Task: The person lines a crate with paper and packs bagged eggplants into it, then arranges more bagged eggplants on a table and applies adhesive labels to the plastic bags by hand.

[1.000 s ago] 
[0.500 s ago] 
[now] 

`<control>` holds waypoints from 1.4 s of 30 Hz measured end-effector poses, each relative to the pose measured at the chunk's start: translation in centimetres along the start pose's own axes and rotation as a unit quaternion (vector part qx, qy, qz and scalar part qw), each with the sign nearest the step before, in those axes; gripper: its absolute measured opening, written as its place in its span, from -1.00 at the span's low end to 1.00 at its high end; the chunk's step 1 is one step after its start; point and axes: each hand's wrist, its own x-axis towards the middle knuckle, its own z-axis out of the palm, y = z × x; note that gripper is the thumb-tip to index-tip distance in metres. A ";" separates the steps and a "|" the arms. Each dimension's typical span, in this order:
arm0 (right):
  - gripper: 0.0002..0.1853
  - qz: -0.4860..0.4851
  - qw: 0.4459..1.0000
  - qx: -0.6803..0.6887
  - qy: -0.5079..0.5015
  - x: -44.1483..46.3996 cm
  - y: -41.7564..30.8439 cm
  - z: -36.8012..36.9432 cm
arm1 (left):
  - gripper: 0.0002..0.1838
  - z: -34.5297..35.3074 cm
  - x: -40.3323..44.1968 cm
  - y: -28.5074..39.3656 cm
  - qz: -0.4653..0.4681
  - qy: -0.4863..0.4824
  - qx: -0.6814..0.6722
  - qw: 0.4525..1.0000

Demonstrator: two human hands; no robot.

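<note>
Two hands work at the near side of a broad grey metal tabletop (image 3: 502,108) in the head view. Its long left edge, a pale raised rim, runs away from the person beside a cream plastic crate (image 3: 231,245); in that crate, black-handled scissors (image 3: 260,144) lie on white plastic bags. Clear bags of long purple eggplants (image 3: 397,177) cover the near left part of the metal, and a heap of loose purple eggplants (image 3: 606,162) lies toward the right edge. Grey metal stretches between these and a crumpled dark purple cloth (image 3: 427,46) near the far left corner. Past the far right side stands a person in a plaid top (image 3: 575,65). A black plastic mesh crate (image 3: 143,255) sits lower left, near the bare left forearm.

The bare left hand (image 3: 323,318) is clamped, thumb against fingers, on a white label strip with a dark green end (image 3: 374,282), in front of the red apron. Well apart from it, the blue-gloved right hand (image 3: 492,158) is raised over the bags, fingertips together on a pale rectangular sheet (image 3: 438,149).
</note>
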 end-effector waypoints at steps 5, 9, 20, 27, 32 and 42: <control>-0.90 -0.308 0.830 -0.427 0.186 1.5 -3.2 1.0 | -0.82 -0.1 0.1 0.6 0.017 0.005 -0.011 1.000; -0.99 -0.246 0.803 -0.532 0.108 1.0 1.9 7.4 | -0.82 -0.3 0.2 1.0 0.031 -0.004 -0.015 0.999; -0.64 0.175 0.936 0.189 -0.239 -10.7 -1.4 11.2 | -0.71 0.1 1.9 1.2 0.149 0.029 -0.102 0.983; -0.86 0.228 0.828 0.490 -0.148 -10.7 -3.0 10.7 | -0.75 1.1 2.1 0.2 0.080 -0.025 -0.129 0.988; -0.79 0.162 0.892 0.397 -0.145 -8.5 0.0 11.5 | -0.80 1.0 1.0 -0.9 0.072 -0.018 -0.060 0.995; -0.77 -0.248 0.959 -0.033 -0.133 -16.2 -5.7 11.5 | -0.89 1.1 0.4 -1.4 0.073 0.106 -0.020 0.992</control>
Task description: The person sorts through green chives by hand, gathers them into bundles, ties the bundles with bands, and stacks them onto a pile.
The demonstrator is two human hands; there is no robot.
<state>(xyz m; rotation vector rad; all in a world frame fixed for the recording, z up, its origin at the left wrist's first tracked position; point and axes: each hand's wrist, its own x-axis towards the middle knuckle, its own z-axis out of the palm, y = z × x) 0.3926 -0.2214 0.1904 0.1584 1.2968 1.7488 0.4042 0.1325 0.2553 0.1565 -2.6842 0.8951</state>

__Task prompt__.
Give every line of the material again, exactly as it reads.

__Written answer__.
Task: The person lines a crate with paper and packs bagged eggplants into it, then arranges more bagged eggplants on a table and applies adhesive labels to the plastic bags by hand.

[1.000 s ago] 
[0.500 s ago] 
[now] 

`<control>` holds waypoints from 1.4 s of 30 Hz measured end-effector poses, each relative to the pose measured at the chunk's start: translation in centimetres along the start pose's own axes and rotation as a unit quaternion (vector part qx, qy, qz and scalar part qw), each with the sign nearest the step before, in those axes; gripper: its absolute measured opening, written as its place in its span, from -1.00 at the span's low end to 1.00 at its high end; the chunk's step 1 is one step after its start; point and axes: each hand's wrist, its own x-axis towards the middle knuckle, its own z-axis out of the palm, y = z × x; note that gripper is the thumb-tip to index-tip distance in metres. A ";" separates the steps and a "|" the arms. Each dimension's typical span, in this order:
arm0 (right):
  - gripper: 0.0002..0.1853
  - qz: -0.4860..0.4851
  - qw: 0.4459..1.0000
  - qx: -0.6803..0.6887
  - qy: -0.5079..0.5015
  - x: -44.1483..46.3996 cm
  - y: -41.7564..30.8439 cm
  - z: -36.8012..36.9432 cm
arm1 (left):
  - gripper: 0.0002..0.1838
  - z: -34.5297..35.3074 cm
  - x: -40.3323..44.1968 cm
  - y: -28.5074..39.3656 cm
  - qz: -0.4653..0.4681
  - qy: -0.4863..0.4824
  - qx: -0.6814..0.6722
  - qw: 0.4525..1.0000

Demonstrator: two human hands; no robot.

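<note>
Two hands work at the near side of a broad grey metal tabletop (image 3: 502,108) in the head view. Its long left edge, a pale raised rim, runs away from the person beside a cream plastic crate (image 3: 231,245); in that crate, black-handled scissors (image 3: 260,144) lie on white plastic bags. Clear bags of long purple eggplants (image 3: 397,177) cover the near left part of the metal, and a heap of loose purple eggplants (image 3: 606,162) lies toward the right edge. Grey metal stretches between these and a crumpled dark purple cloth (image 3: 427,46) near the far left corner. Past the far right side stands a person in a plaid top (image 3: 575,65). A black plastic mesh crate (image 3: 143,255) sits lower left, near the bare left forearm.

The bare left hand (image 3: 323,318) is clamped, thumb against fingers, on a white label strip with a dark green end (image 3: 374,282), in front of the red apron. Well apart from it, the blue-gloved right hand (image 3: 492,158) is raised over the bags, fingertips together on a pale rectangular sheet (image 3: 438,149).
</note>
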 end-effector waypoints at steps 5, 9, 20, 27, 32 and 42: <control>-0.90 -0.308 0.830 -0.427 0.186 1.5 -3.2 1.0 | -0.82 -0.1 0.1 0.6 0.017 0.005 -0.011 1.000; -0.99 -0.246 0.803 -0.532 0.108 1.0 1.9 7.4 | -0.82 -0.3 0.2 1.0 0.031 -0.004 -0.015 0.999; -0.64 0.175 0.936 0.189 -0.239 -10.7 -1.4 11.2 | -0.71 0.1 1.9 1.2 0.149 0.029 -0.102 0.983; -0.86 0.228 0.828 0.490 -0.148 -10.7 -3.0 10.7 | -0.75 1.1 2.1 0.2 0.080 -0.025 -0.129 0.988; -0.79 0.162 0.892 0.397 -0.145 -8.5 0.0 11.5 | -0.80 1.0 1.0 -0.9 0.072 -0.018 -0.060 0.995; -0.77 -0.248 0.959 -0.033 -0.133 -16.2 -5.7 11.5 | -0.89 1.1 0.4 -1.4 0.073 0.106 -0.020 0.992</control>
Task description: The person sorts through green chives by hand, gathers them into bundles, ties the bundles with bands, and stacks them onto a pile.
The demonstrator is two human hands; there is no robot.
<state>(xyz m; rotation vector rad; all in a world frame fixed for the recording, z up, its origin at the left wrist's first tracked position; point and axes: each hand's wrist, its own x-axis towards the middle knuckle, its own z-axis out of the palm, y = z × x) 0.3926 -0.2214 0.1904 0.1584 1.2968 1.7488 0.4042 0.1325 0.2553 0.1565 -2.6842 0.8951</state>

There is nothing else to the answer.